De zon stond hoog aan de hemel en net toen ik naar mijn voeten zat te staren om mijn ogen te beschermen tegen het felle licht en om de pijn in mijn nek te verlichten, gebeurde er iets heel vreemds. De mannen schreeuwden iets en keken omhoog. Ik keek op, zag verbaasde gezichten en kreeg de indruk dat ze achteruitdeinsden. Ik begreep er niets van en wilde ook naar de lucht kijken, maar de zon was zo fel dat ik erdoor werd verblind en pas op het laatste moment iets naar me toe zag komen.Voordat ik ineen kon duiken, ging mijn eigen licht uit en werd het pikdonker om me heen.
Het duurde, zeiden ze, wel een kwartier voordat ik weer bij bewustzijn kwam. De mannen hadden zeewater over mijn gezicht gegoten, voorzichtig, zodat ik het niet zou doorslikken, en tegen mijn wangen geslagen om me weer bij te brengen, maar het duurde een poos voordat ik me weer van mijn omgeving bewust werd en toen voelde ik een vreselijke pijn in mijn hoofd. Ik hief een hand en betastte de zere plek boven mijn ogen en de grote bult die er opkwam. Ik siste toen ik die aanraakte en probeerde rechtop te gaan zitten, en toen me dat was gelukt, zag ik tot mijn verbazing de kapitein voor me zitten, met een zowel geamuseerde als beschaamde uitdrukking op zijn gezicht.
‘Het spijt me erg, Turnstile,’ zei hij.‘Je hebt niet veel geluk, hè?’
‘Ik werd aangevallen, meneer,’ riep ik. ‘Met een soort vliegend voorwerp.’
‘Een kokosnoot,’ antwoordde hij en hij wees naar een paar dozijn harige kogels voor in de boot. ‘Het zijn er niet veel, dat moet ik toegeven, maar we zullen er de komende dagen veel aan hebben. Meneer Nelson en ik hebben ze vanaf de rots naar beneden gegooid en ik geloof dat je in de weg zat.’

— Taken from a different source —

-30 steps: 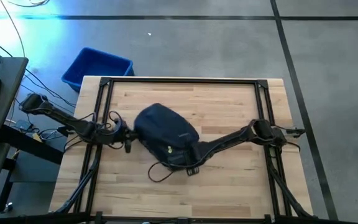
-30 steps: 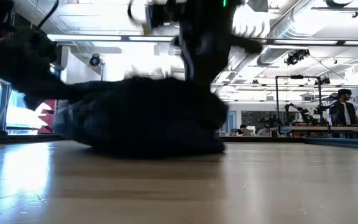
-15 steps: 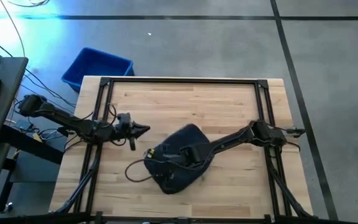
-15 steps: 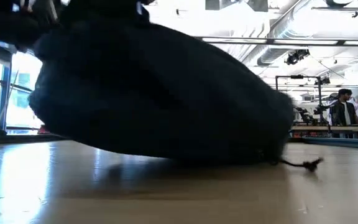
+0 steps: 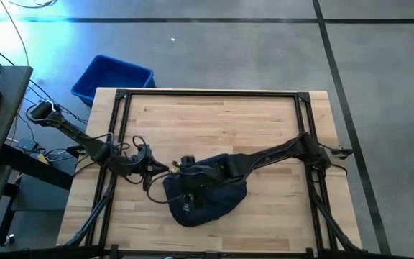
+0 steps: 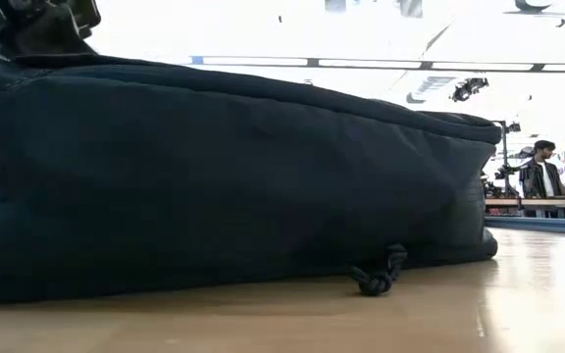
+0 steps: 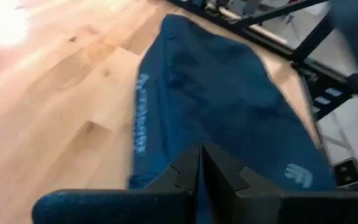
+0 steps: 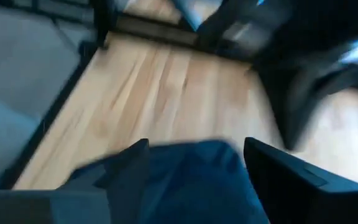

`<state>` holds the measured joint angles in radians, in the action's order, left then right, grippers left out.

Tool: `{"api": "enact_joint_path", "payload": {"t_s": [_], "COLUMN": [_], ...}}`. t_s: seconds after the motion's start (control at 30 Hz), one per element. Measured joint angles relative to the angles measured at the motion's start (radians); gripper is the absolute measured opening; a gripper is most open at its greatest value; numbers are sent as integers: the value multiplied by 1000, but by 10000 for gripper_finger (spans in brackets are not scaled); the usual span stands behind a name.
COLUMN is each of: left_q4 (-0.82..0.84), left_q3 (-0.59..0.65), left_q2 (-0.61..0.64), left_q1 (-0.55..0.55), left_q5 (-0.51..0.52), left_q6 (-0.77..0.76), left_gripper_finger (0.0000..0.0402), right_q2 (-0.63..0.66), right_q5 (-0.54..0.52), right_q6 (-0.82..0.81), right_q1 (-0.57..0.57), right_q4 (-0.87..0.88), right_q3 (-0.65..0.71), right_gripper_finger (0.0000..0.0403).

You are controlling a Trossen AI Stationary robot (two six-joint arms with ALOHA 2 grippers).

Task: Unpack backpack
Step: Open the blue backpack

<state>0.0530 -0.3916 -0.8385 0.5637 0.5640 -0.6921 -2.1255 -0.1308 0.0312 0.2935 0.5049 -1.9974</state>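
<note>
Backpack (image 5: 205, 196) lies on wooden table (image 5: 264, 122).

We see the backpack (image 6: 224, 186) filling most of the frame, lying flat on the wooden table (image 6: 381, 319), dark navy fabric, top edge sloping down twd its right end. A knotted cord pull (image 6: 379, 277) hangs from the pack's lower edge, touching the tabletop. Above the pack's upper left corner, part of a dark robot arm (image 6: 42, 25); gripper state n/a, cannot tell. Beyond the pack's right end, bkgd: a person (image 6: 539, 176) standing behind a bench. Bright ceiling lights above the pack.
</note>
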Motion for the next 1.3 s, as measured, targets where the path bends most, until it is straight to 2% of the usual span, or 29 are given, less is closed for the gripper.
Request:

Ik knikte en voelde me behoorlijk beledigd, maar toen de kapitein een van de kokosnoten openbrak en de stukjes onder de mannen verdeelde, gaf hij mij een iets groter stuk dan de rest en daar was ik hem in elk geval dankbaar voor.
Algauw dacht ik niet meer aan mijn zere hoofd, maar ik maakte me wel steeds meer zorgen over de honger die we onderweg zouden lijden, een probleem dat groter was dan we wilden toegeven. We konden maar beperkte tijd in de buurt van deze eilanden blijven en moesten op zeker moment toch weer de volle zee op, en wat zou er dan van ons worden?